I am in an over contributed state due to the complications caused through a matching company DPSP.

My company matches what I contribute...my contribution goes into an RRSP account...their contribution goes into the DPSP side...but is still part of my overall limit for RRSP contributions.

My notice of assessment notes that I have $4000 avail to put into my RRSP for next year...but have 8000 in unused contributions.
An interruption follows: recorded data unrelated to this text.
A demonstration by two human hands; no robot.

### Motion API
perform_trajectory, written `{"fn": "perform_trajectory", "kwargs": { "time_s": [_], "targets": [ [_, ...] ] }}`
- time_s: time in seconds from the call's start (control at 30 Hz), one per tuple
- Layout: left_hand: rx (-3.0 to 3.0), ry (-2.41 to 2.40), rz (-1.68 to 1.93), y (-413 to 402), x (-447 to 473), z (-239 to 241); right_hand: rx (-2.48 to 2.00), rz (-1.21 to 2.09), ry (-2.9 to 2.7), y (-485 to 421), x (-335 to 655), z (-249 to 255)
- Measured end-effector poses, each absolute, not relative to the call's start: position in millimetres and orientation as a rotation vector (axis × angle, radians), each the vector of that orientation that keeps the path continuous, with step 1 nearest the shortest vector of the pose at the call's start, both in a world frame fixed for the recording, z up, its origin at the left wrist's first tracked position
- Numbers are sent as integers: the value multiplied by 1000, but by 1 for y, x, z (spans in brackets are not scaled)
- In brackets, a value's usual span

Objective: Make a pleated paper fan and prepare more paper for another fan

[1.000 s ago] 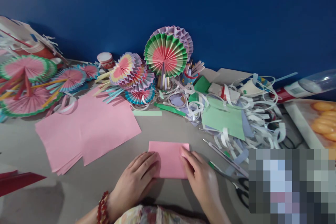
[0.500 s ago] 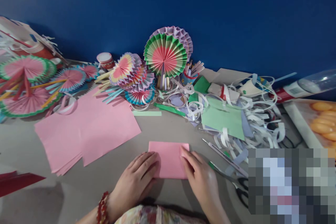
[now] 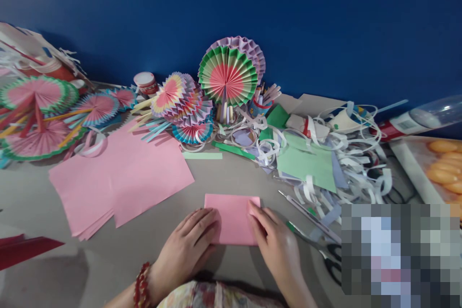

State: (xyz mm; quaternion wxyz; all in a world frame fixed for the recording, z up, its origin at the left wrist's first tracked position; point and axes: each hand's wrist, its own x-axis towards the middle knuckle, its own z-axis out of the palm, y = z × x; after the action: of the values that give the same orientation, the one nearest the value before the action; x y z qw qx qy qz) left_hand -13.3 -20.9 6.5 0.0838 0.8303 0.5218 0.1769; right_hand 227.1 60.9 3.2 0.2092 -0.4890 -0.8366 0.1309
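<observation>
A folded piece of pink paper [image 3: 233, 221] lies flat on the grey table in front of me. My left hand [image 3: 189, 240] is at its left side, fingers together and curled over that edge, its fingertips partly hidden. On the opposite side my right hand [image 3: 276, 240] grips the right edge, with index finger and thumb on the paper. Larger pink sheets [image 3: 144, 173] are spread out to the left. A craft knife [image 3: 306, 214] and scissors [image 3: 321, 248] lie just right of my right hand.
Pleated paper fans [image 3: 227, 77] stand and lie along the blue wall [image 3: 325, 24]. White paper strips [image 3: 357, 168] are heaped at the right around a light green sheet [image 3: 306, 161]. A bottle [image 3: 422, 118] and an open box [image 3: 407, 159] are far right. Red paper [image 3: 29, 250] lies left.
</observation>
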Motion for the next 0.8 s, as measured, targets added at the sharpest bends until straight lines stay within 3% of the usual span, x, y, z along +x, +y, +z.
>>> {"fn": "perform_trajectory", "kwargs": {
  "time_s": [0.8],
  "targets": [
    [2473,1568,536,-20,-13,7,-1363,354,-2314,61,226,4]
  ]
}}
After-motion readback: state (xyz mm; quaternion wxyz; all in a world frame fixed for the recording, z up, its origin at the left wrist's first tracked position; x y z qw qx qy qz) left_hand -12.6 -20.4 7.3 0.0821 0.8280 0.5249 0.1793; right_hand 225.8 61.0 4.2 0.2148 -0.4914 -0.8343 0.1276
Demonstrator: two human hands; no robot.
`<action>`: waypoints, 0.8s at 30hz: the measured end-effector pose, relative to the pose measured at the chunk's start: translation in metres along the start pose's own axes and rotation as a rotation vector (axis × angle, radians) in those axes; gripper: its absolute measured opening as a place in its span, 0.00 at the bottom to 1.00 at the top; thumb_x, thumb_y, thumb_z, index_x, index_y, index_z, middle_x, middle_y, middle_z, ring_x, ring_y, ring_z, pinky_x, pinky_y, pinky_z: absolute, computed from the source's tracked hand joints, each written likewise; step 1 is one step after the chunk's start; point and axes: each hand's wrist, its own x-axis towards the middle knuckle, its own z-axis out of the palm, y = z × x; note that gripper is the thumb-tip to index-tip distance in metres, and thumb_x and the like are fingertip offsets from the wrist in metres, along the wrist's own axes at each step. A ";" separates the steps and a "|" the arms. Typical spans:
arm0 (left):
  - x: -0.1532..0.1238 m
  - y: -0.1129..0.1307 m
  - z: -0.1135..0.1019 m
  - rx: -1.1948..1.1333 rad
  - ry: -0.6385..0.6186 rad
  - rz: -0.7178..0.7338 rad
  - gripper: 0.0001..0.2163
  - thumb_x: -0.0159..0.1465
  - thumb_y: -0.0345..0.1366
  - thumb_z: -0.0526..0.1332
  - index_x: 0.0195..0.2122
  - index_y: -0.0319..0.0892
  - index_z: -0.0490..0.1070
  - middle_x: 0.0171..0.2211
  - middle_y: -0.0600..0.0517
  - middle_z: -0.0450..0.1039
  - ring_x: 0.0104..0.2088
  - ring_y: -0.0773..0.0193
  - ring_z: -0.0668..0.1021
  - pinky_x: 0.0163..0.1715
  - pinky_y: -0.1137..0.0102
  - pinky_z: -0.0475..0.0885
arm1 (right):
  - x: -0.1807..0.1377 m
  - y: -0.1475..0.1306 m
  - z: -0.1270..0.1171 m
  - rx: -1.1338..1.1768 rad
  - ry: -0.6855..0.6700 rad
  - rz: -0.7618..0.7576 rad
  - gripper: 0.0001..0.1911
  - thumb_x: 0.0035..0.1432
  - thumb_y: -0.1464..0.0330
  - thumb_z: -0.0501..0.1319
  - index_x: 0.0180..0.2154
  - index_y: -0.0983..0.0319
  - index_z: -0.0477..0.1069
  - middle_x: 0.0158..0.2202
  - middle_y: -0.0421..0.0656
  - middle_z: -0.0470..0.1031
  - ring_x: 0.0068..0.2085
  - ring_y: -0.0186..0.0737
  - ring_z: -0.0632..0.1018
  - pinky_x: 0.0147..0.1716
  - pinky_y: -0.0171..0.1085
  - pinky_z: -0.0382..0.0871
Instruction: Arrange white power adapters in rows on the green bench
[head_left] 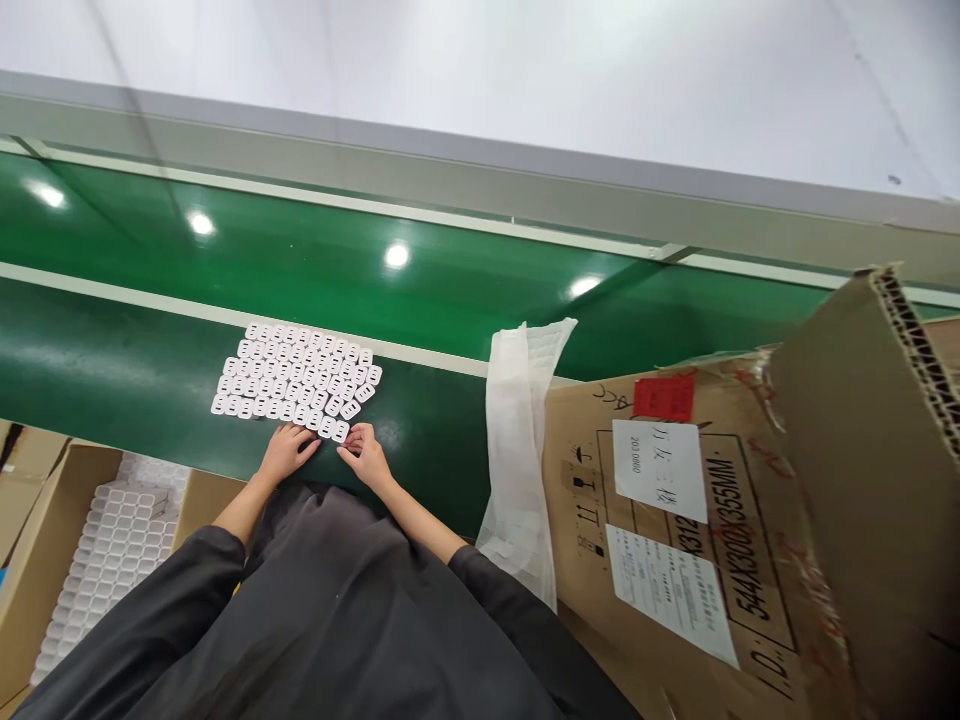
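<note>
Several small white rounded plastic pieces [289, 365], each with dark slots, lie in close slanting rows on the dark green work surface [427, 420]. The rows are fairly even on the left and looser at the right end. My left hand [287, 452] rests at the front edge of the rows, its thumb apart from the fingers and nothing visible in it. At the front right corner, the thumb and fingers of my right hand [364, 453] close on the edge of one white plastic piece [340, 431].
A large cardboard box [577, 430] with labels stands at the right, its flap raised. White foam wrap [510, 430] hangs beside it. At the lower left, an open carton [199, 500] holds stacked white trays [112, 540]. Beyond a pale strip runs a glossy green belt [315, 260], under a white shelf [480, 80].
</note>
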 end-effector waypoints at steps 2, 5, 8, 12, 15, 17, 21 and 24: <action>0.002 0.001 -0.001 -0.023 -0.032 0.003 0.19 0.70 0.47 0.52 0.31 0.44 0.77 0.30 0.48 0.77 0.36 0.58 0.77 0.39 0.64 0.71 | 0.001 -0.001 0.000 0.010 -0.015 0.014 0.18 0.53 0.59 0.66 0.41 0.56 0.63 0.34 0.39 0.72 0.38 0.40 0.78 0.46 0.45 0.76; 0.003 0.005 -0.001 -0.057 -0.086 0.000 0.17 0.70 0.48 0.53 0.35 0.46 0.78 0.31 0.49 0.78 0.38 0.59 0.78 0.40 0.67 0.72 | 0.000 -0.003 0.000 0.005 -0.071 0.030 0.12 0.54 0.58 0.64 0.35 0.57 0.66 0.35 0.40 0.74 0.40 0.41 0.77 0.46 0.44 0.75; 0.004 0.008 -0.002 -0.075 -0.114 -0.042 0.16 0.70 0.47 0.52 0.46 0.47 0.77 0.38 0.49 0.79 0.42 0.58 0.79 0.43 0.66 0.73 | -0.004 -0.006 -0.004 -0.013 -0.084 0.046 0.10 0.54 0.59 0.63 0.34 0.57 0.69 0.39 0.42 0.74 0.42 0.42 0.76 0.45 0.43 0.74; 0.009 0.025 -0.009 -0.108 -0.166 -0.009 0.17 0.69 0.47 0.51 0.39 0.47 0.78 0.35 0.50 0.80 0.37 0.60 0.81 0.39 0.68 0.75 | -0.029 -0.022 -0.026 -0.034 -0.064 0.074 0.08 0.55 0.60 0.63 0.33 0.58 0.72 0.33 0.41 0.75 0.36 0.40 0.76 0.42 0.41 0.73; 0.017 0.047 -0.009 -0.154 -0.199 0.114 0.18 0.68 0.48 0.51 0.36 0.48 0.78 0.33 0.51 0.80 0.33 0.59 0.82 0.35 0.69 0.76 | -0.070 -0.045 -0.058 -0.041 -0.037 0.084 0.07 0.55 0.61 0.64 0.34 0.58 0.75 0.30 0.39 0.77 0.34 0.38 0.77 0.38 0.37 0.74; 0.029 0.061 0.001 -0.200 -0.234 0.241 0.17 0.68 0.48 0.51 0.35 0.50 0.78 0.33 0.53 0.81 0.33 0.58 0.83 0.33 0.68 0.78 | -0.106 -0.064 -0.084 -0.048 -0.003 0.077 0.09 0.54 0.61 0.65 0.36 0.58 0.77 0.32 0.39 0.78 0.35 0.38 0.79 0.37 0.35 0.74; 0.065 0.103 0.042 -0.302 -0.388 0.364 0.16 0.66 0.52 0.52 0.35 0.55 0.78 0.36 0.55 0.81 0.37 0.57 0.83 0.38 0.66 0.79 | -0.211 -0.115 -0.141 -0.129 0.026 -0.022 0.15 0.59 0.59 0.63 0.47 0.55 0.78 0.45 0.42 0.80 0.47 0.40 0.80 0.50 0.36 0.71; 0.088 0.155 0.067 -0.337 -0.460 0.496 0.16 0.66 0.51 0.52 0.35 0.56 0.78 0.36 0.55 0.80 0.38 0.56 0.83 0.40 0.64 0.79 | -0.310 -0.166 -0.176 -0.211 -0.021 -0.080 0.19 0.66 0.60 0.55 0.55 0.56 0.73 0.55 0.46 0.76 0.57 0.42 0.75 0.58 0.38 0.66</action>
I have also continued the matching program for an additional $3000 personal side and $3000 company side since March 1st.

So..I am going to be or already am.. $10,000 over contributed for the 2012 tax year...

Given my notice of assessment just received.. is calling out my unused contributions are already over my allowable limit for 2012 of $4000...and I may have to pay a 1`% penalty...what should I do....*and when does the clock officially start ticking on the 1% penalty*.

1. Wait till end of year to go thru the paperwork to have the over contribution removed?
2. Continue for the rest of the year getting the company to match my RRSP contribution...and then pull out an even larger amount at year end?
3. Stop all contributions to my company matching program effective immediately and fill out the paper work to have my pending over contributed condition corrected now.

thanks


----------



## m3s (Apr 3, 2010)

Been there done that. Mine was cased by complications with a retroactive pension adjustment which changed my RRSP limit completely out of my control. They have no mercy; you will have to calculate the penalty yourself when you file your taxes next year. The 1% penalty starts the calender month you over contributed and ends the calender month when you withdraw it. Therefore *the sooner you withdraw it the better*. You will have to file a T1-OVP form and IIRC you cannot use tax software to file due to this. I am a little rusty on it but that form should answer everything.


----------



## OptsyEagle (Nov 29, 2009)

You will need to fill out this form to have the withdrawals removed without withholding tax. As the above poster said. You need to do this right away. Next month it is another 1%.

http://www.cra-arc.gc.ca/E/pbg/tf/t3012a/t3012a-11e.pdf


----------



## Danzell00 (Jul 3, 2012)

*RRSP Overpayment*

When you make excess RRSP contributions, you may likely want to reduce the continuing penalties by withdrawal of the amount of excess beyond the permitted amount.


----------